One of my very favourite speeches in Shakespeare’s plays is from the “The Tempest”. You may know the last couple of lines:

“We are such stuff
As dreams are made on, and our little life
Is rounded with a sleep.”

Here is the whole speech by Prospero in Act 4 Scene 1:

“Our revels now are ended. These our actors,
As I foretold you, were all spirits and
Are melted into air, into thin air:
And, like the baseless fabric of this vision,
The cloud-capp’d towers, the gorgeous palaces,
The solemn temples, the great globe itself,
Yea, all which it inherit, shall dissolve
And, like this insubstantial pageant faded,
Leave not a rack behind. We are such stuff
As dreams are made on, and our little life
Is rounded with a sleep.”

Every time I end a Zoom meeting “melted into air, into thin air” is in my mind like a poetic earworm – there we go, melting into air, into thin air.

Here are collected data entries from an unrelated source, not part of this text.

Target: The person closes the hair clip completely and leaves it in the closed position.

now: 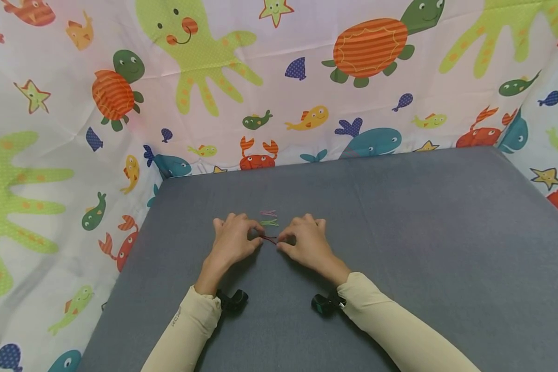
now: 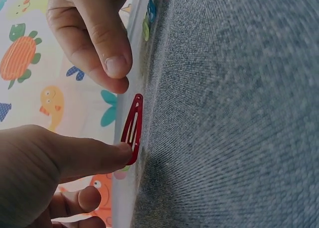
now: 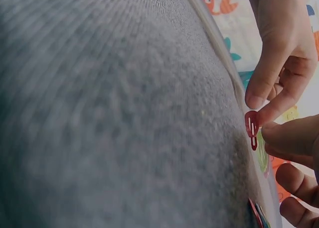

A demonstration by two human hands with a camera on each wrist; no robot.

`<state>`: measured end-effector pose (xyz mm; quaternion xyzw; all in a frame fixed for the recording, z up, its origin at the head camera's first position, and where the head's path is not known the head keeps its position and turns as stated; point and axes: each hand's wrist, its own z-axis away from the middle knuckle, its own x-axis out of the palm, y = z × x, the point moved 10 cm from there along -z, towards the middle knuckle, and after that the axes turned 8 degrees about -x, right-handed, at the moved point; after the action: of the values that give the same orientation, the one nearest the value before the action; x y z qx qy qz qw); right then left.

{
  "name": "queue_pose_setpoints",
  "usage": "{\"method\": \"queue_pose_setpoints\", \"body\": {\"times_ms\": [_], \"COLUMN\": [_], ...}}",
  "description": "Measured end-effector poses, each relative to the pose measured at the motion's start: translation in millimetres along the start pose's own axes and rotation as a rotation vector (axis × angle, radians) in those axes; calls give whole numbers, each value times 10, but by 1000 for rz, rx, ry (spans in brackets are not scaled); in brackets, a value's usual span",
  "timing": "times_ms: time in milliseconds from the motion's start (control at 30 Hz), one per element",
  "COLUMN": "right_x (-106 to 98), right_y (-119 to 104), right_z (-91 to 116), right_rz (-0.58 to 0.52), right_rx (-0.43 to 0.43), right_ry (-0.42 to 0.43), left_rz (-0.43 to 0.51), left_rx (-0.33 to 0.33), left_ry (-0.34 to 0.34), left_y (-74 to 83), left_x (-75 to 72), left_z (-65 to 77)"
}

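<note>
A red hair clip [image 1: 270, 238] lies between the two hands, its prongs spread apart toward the right. My left hand [image 1: 234, 238] pinches its left end between thumb and forefinger, as the left wrist view shows on the clip [image 2: 132, 131]. My right hand [image 1: 307, 242] is bent close to the clip's other end, thumb and forefinger near each other. In the left wrist view a small gap separates those fingertips [image 2: 117, 66] from the clip's tip. Just beyond the hands, a green hair clip [image 1: 269, 222] and a pink hair clip [image 1: 268, 213] lie on the grey surface.
The grey cloth-covered table [image 1: 428, 248] extends to both sides. A curtain [image 1: 288, 119] printed with sea animals stands along its back and sides. Thin coloured strips [image 3: 258, 215] show at the bottom of the right wrist view. Dark wrist cameras [image 1: 232, 300] hang below the sleeves.
</note>
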<state>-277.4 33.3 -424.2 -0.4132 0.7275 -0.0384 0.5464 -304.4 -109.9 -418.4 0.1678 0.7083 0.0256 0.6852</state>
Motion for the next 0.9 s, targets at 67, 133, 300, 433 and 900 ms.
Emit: {"method": "queue_pose_setpoints", "body": {"times_ms": [67, 133, 300, 433, 900], "right_x": [9, 11, 5, 29, 131], "right_y": [2, 6, 9, 10, -31], "right_z": [-7, -11, -20, -32, -75], "right_rz": [11, 22, 30, 31, 109], "right_rx": [9, 18, 31, 35, 41], "right_ry": [0, 1, 2, -22, -62], "left_rz": [-6, -12, -22, -29, -37], "left_rx": [-2, -2, -4, -10, -33], "left_ry": [3, 3, 0, 0, -8], "left_y": [-2, -1, 1, -3, -32], "left_x": [3, 10, 25, 28, 62], "left_z": [-4, -12, -33, -37, -22]}}
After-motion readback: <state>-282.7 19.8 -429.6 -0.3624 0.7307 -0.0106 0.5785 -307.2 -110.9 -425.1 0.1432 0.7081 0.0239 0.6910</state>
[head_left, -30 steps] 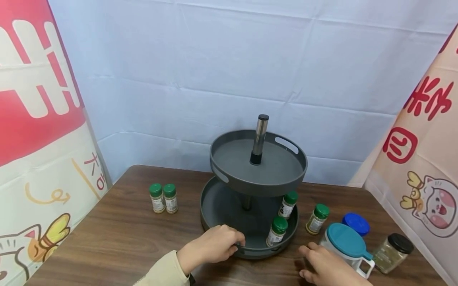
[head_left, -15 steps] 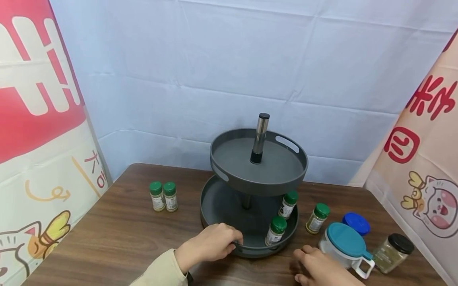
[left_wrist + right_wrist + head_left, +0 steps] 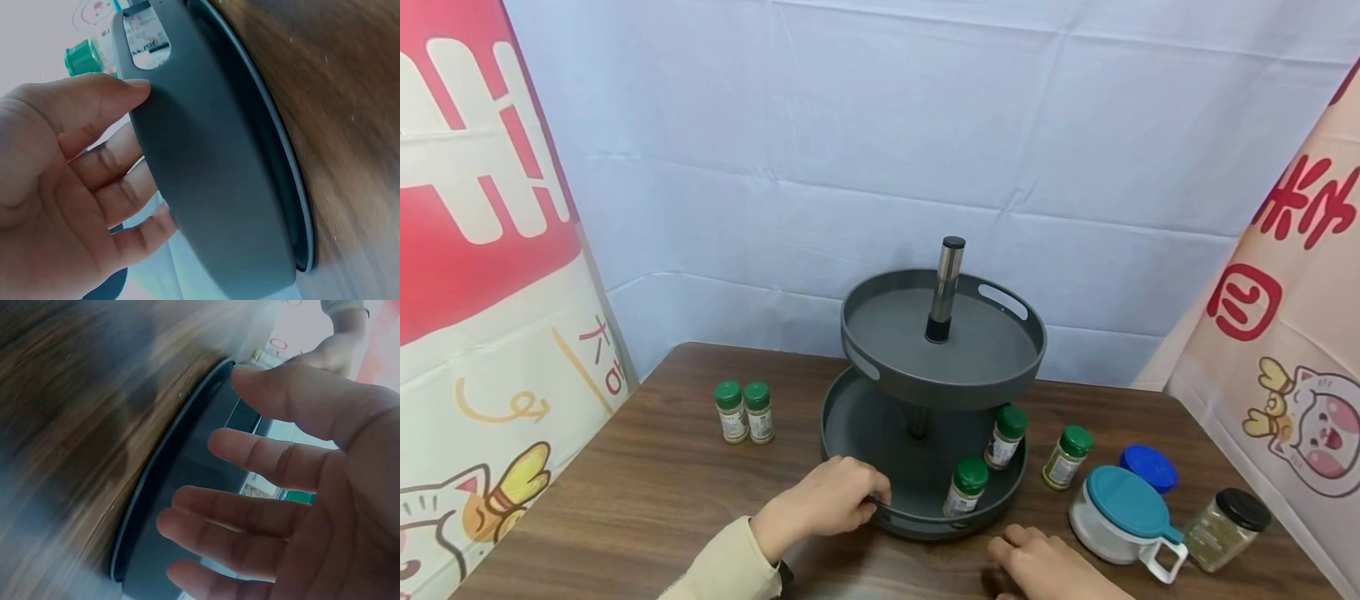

Bill Bryson says there is a reason the book is relatively thin for one of his books: There are few facts known about William Shakespeare’s life. Apart from a few legal records and a baptism there is nothing known about what he was like and even the famous portrait could be him, but may not be. Bryson observes:
“Faced with a wealth of text but a poverty of context, scholars have focused obsessively on what they can know. They have counted every word he wrote, logged every dib and jot. They can tell us (and have done so) that Shakespeare’s works contain 138,198 commas, 26,794 colons, and 15,785 question marks; that ears are spoken of 401 times in his plays; that dunghill is used 10 times and dullard twice; that his characters refer to love 2,259 times but to hate just 183 times; that he used damned 105 times and bloody 226 times, but bloody-minded only twice; that he wrote hath 2,069 times but has just 409 times; that all together he left us 884,647 words, made up of 31,959 speeches, spread over 118,406 lines.”

“Shakespeare” is a great read. Bryson makes up for the paucity of information on Shakespeare by describing what life was like in 16th and early 17th century London giving us an opportunity to imagine being there ourselves.

Have a very Happy Easter and do eat slightly more chocolate than is necessary!